* What the task asks: From the records below, please repeat exactly the line that has "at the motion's", the line that has "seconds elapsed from", and every line between them, and nothing else.

* Collected data:
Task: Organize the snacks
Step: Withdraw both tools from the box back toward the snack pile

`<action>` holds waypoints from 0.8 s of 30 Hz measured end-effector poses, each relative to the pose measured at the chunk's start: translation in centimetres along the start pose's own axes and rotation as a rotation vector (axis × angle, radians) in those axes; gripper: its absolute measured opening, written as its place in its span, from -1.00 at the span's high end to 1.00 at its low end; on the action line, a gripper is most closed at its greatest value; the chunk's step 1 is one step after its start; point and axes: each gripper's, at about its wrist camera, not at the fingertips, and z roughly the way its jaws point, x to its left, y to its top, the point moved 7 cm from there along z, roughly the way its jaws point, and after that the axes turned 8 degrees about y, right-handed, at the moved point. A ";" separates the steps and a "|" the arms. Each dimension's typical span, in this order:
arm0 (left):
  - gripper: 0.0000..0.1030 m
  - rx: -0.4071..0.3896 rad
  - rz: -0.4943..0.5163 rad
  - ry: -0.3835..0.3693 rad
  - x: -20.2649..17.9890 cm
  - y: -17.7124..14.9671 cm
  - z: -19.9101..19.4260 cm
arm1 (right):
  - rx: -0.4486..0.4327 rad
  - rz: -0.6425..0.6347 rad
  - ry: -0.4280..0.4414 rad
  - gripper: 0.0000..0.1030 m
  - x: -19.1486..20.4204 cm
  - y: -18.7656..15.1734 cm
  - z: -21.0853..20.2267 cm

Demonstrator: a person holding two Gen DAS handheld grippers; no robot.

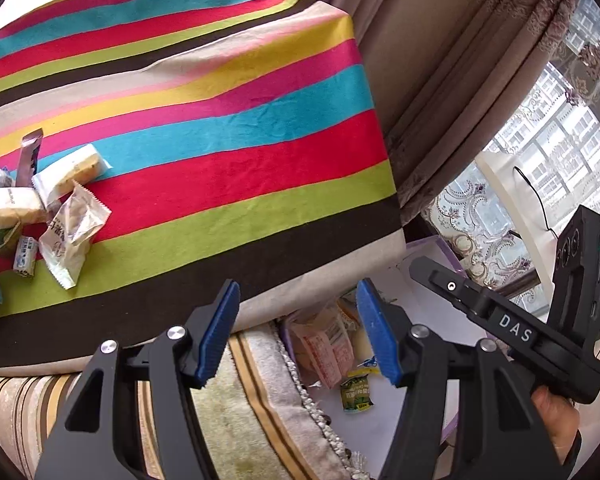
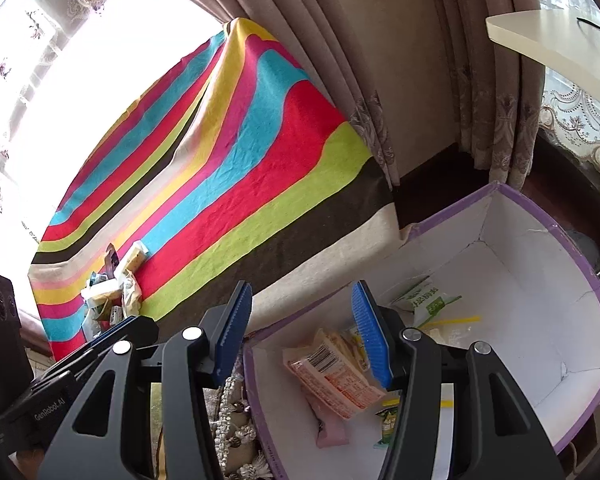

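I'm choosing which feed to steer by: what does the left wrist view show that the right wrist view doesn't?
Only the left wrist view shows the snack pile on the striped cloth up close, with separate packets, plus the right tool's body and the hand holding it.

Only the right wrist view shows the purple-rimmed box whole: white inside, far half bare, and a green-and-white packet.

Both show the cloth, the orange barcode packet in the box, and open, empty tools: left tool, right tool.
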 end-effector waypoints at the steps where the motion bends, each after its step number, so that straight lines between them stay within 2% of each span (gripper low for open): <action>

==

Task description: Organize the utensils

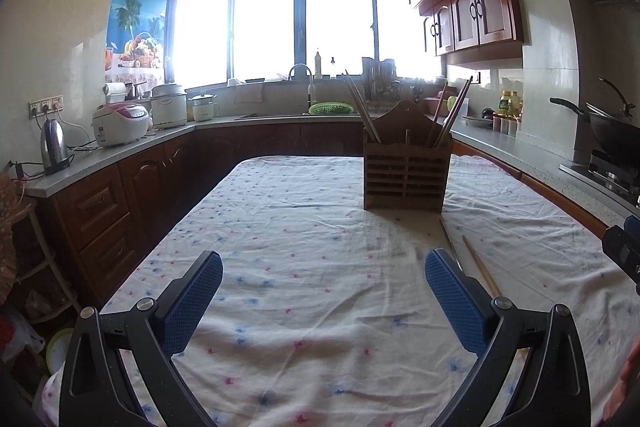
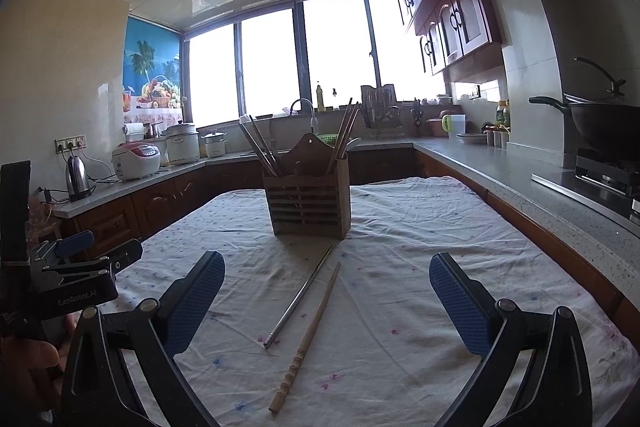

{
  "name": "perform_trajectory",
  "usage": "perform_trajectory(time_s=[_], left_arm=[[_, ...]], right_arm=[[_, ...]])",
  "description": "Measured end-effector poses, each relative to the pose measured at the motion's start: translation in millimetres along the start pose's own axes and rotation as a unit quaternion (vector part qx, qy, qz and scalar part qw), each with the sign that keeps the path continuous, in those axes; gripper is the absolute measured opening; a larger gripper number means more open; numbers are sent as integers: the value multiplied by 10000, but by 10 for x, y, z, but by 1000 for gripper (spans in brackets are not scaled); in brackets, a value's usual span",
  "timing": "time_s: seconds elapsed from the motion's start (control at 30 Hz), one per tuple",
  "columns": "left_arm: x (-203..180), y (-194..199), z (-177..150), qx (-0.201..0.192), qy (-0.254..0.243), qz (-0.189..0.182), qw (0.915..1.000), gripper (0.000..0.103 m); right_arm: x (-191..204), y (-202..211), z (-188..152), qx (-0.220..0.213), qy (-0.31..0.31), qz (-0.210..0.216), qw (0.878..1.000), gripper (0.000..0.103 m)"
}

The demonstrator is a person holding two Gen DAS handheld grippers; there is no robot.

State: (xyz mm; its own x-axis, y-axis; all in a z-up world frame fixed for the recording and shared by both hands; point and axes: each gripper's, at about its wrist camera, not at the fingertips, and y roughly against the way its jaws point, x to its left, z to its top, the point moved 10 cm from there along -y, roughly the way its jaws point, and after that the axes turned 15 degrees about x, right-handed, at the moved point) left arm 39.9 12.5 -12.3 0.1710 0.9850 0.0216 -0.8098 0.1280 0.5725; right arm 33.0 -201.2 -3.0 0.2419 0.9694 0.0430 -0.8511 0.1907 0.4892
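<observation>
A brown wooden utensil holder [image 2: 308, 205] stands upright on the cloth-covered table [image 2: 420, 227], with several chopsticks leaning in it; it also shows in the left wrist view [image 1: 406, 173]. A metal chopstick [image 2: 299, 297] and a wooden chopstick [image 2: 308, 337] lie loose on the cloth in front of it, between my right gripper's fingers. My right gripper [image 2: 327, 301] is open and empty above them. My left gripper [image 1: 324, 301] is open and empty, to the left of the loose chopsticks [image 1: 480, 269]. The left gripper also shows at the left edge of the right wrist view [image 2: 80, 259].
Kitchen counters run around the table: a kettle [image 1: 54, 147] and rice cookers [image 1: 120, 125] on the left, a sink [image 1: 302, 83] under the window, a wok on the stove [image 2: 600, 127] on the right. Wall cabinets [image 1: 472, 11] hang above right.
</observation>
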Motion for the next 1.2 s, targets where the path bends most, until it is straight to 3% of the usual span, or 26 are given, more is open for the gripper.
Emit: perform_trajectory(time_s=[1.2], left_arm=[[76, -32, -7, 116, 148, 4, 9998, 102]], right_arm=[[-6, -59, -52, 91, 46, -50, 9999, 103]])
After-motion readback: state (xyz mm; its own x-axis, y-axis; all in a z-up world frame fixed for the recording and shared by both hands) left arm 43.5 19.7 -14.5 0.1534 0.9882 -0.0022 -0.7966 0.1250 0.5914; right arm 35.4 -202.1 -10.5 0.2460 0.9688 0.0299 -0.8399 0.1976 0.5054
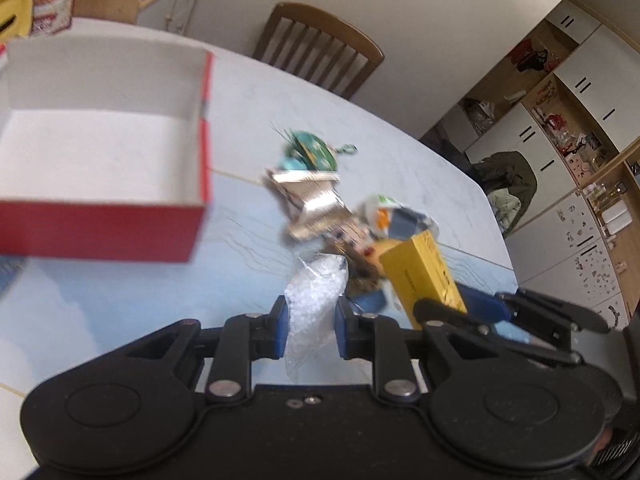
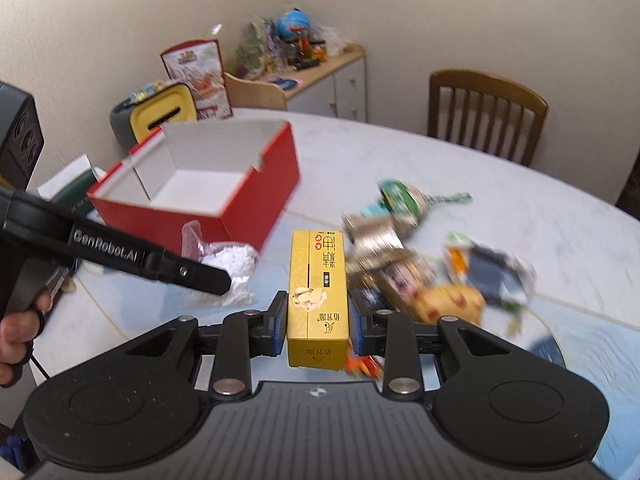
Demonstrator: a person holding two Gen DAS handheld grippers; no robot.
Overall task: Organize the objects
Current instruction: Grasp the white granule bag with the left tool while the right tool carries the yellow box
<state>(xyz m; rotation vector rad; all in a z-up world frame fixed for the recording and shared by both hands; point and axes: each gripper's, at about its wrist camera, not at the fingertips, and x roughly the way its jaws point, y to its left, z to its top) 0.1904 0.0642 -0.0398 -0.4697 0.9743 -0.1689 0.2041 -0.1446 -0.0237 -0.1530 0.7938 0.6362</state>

* Solution to this exercise:
  "description": "Measured end-effector poses, each relative to the pose measured at the motion's start: translation in millimetres along the start pose's own axes and rotation as a unit quaternion (vector part qx, qy, qz and scalar part qw), each with the sign that keeps the path continuous, in those axes; gripper is the absolute measured opening; a larger gripper number means more open; numbers are sent as integers: the value multiplied by 10000, but by 10 for x, y, z, but by 1000 for gripper (spans in brackets are not scaled); in brackets, a value's usual span",
  "timing": "time_s: seconds elapsed from the motion's start (control at 30 Hz), one per tuple",

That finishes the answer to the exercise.